▶ _Goal of the exercise_
Could you say how many lines in the entries contain the string "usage"? Give only that number.

================

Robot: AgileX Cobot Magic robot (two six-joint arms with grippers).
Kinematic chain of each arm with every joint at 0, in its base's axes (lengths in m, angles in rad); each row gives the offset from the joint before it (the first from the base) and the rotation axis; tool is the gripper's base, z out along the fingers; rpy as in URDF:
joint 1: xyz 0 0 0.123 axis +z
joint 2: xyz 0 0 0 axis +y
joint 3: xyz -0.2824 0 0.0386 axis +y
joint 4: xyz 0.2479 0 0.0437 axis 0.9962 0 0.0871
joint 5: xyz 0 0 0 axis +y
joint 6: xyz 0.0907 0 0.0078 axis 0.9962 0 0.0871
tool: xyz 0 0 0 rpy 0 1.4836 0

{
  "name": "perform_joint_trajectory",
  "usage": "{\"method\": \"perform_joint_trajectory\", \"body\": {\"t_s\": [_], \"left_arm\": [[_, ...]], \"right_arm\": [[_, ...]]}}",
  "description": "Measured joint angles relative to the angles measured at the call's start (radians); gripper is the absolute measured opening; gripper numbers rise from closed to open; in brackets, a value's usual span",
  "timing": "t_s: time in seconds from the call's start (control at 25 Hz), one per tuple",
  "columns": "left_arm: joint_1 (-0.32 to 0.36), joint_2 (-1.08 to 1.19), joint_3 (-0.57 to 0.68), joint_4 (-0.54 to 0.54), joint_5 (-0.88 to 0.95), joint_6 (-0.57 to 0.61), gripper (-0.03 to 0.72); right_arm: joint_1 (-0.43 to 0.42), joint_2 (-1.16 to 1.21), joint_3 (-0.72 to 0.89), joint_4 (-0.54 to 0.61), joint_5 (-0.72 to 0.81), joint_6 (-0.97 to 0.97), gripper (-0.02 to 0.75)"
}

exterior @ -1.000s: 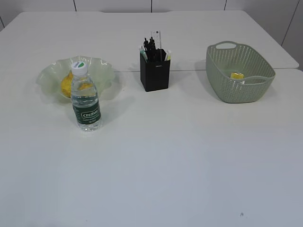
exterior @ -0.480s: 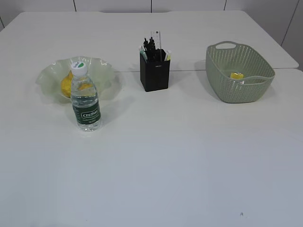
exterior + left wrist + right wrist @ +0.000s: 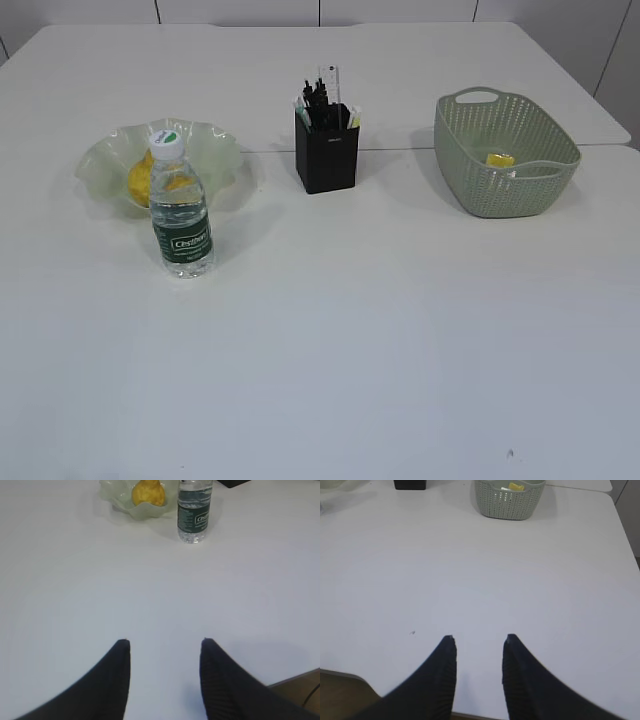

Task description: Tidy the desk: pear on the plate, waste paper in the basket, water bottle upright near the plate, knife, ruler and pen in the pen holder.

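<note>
**Two end effectors parted and empty over the worktop's near edge**

Both hang above bare white worktop (image 3: 330,330): the left end effector (image 3: 165,645) and the right end effector (image 3: 479,640) have their jaws spread with nothing between them. Toward the far left, the pear (image 3: 140,178) lies in the ruffled green plate (image 3: 215,150), and the water bottle (image 3: 181,215) stands upright just in front of it. The black pen holder (image 3: 327,160) sits mid-worktop, a clear ruler (image 3: 331,80) sticking up from it. Toward the far right edge, yellow waste paper (image 3: 500,160) lies in the green basket (image 3: 500,190).
</note>
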Motion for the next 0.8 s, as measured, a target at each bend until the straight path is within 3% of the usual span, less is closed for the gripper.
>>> {"method": "perform_joint_trajectory", "body": {"t_s": [0.8], "left_arm": [[-0.022,0.0,0.0,-0.002,-0.002,0.0,0.317]], "right_arm": [[0.0,0.0,0.0,0.0,0.0,0.0,0.239]]}}
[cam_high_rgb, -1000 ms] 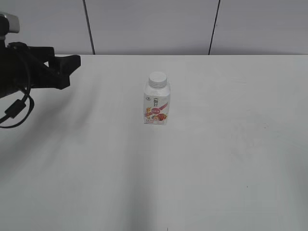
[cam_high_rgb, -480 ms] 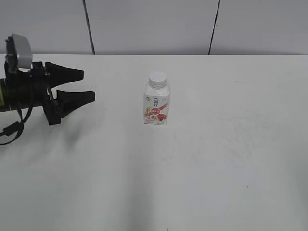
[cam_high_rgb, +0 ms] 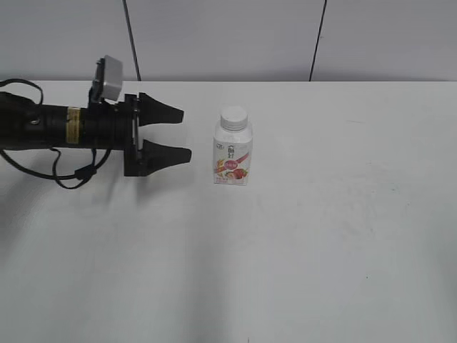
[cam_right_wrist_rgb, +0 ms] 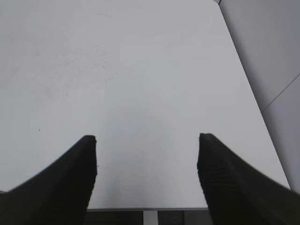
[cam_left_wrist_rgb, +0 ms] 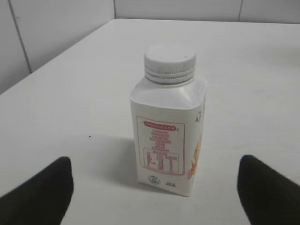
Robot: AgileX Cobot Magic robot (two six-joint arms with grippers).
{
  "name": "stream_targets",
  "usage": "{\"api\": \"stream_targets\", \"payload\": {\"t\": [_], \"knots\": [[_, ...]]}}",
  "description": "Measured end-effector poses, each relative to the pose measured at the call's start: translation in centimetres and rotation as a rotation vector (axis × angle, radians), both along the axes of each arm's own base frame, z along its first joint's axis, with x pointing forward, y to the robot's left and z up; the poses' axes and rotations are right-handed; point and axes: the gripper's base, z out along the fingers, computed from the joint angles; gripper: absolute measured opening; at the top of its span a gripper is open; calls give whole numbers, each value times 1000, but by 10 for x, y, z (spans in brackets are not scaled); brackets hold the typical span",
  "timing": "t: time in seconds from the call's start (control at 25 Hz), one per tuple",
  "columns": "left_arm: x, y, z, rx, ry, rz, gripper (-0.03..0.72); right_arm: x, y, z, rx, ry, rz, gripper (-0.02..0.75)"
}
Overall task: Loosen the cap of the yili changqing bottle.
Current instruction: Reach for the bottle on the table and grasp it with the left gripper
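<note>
Nearest the exterior camera lies a broad bare stretch of the white table [cam_high_rgb: 300, 271]. Beyond it, near the table's middle, the yili changqing bottle [cam_high_rgb: 232, 151] stands upright, its pink-and-red label facing the camera. The cap [cam_high_rgb: 234, 118] sits on the bottle's neck, flat top up.

To the left of the bottle, at about its height, the left gripper [cam_high_rgb: 178, 134] reaches in sideways on its black arm [cam_high_rgb: 50, 128]. Its two black fingers are spread apart, one above the other in this view, tips pointing at the bottle and stopping just short of it without touching. Behind the bottle runs the pale panelled wall [cam_high_rgb: 228, 39].

In the left wrist view the bottle [cam_left_wrist_rgb: 168, 133] stands straight ahead between the spread fingers [cam_left_wrist_rgb: 40, 194], clear of both, with the ribbed cap [cam_left_wrist_rgb: 169, 63] on top and a printed side panel turned to the lens.

The right wrist view shows the right gripper [cam_right_wrist_rgb: 146, 161] released as well, its dark fingers [cam_right_wrist_rgb: 63, 180] wide apart over bare table [cam_right_wrist_rgb: 140, 70], the bottle out of its sight.
</note>
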Motion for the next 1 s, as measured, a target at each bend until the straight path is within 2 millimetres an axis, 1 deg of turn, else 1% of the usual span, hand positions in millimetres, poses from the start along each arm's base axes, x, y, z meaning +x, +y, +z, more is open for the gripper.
{"api": "stream_targets", "payload": {"t": [0.12, 0.36, 0.68, 0.8, 0.92, 1.0], "knots": [[13, -19, -7, 8, 8, -56, 649, 0, 0, 0, 0, 0, 0, 533], [28, -48, -22, 3, 27, -109, 635, 0, 0, 0, 0, 0, 0, 533], [32, -80, -37, -14, 76, -149, 601, 0, 0, 0, 0, 0, 0, 533], [32, -93, -40, -22, 80, -170, 589, 0, 1, 0, 9, -1, 6, 533], [34, -102, -44, -28, 90, -180, 585, 0, 0, 0, 0, 0, 0, 533], [35, -105, -47, -31, 98, -180, 586, 0, 0, 0, 0, 0, 0, 533]]}}
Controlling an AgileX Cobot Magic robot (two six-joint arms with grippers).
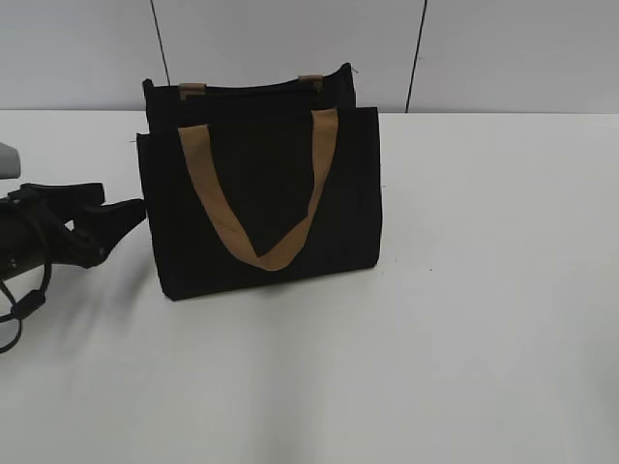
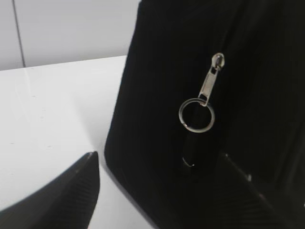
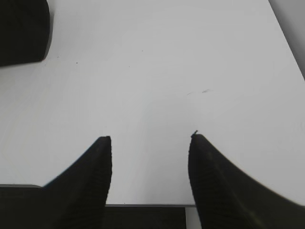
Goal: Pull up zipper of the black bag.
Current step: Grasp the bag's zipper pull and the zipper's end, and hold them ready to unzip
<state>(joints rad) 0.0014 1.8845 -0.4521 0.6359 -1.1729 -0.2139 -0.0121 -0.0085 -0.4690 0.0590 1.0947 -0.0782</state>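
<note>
The black bag (image 1: 261, 193) stands upright in the middle of the white table, with a tan strap handle (image 1: 261, 217) hanging down its front. My left gripper (image 1: 121, 217) is open at the bag's left side, close to it. In the left wrist view the gripper (image 2: 159, 162) has its jaws spread either side of the bag's (image 2: 157, 95) side edge. The zipper's silvery pull (image 2: 209, 81) with a metal ring (image 2: 197, 114) hangs there above the jaws, not held. My right gripper (image 3: 150, 138) is open and empty over bare table, with a corner of the bag (image 3: 21, 28) far off.
The white table (image 1: 484, 290) spreads right of and in front of the bag. A pale wall (image 1: 503, 48) stands just behind it. The right arm is outside the exterior view. The table's right edge (image 3: 288, 43) shows in the right wrist view.
</note>
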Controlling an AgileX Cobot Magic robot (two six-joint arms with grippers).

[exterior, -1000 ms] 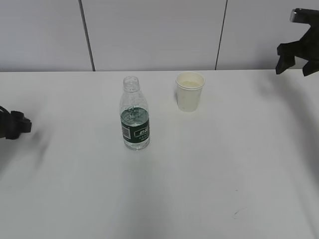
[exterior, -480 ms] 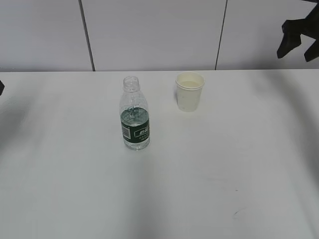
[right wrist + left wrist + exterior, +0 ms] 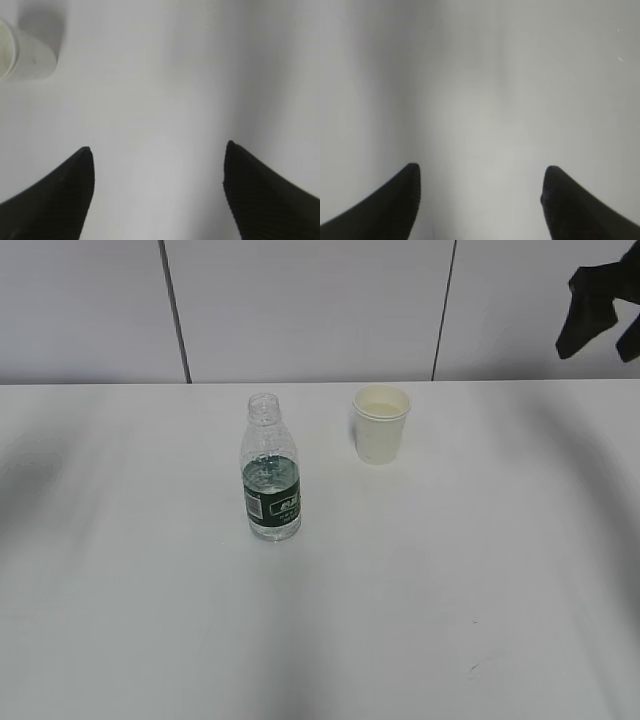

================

▶ _Task response_
2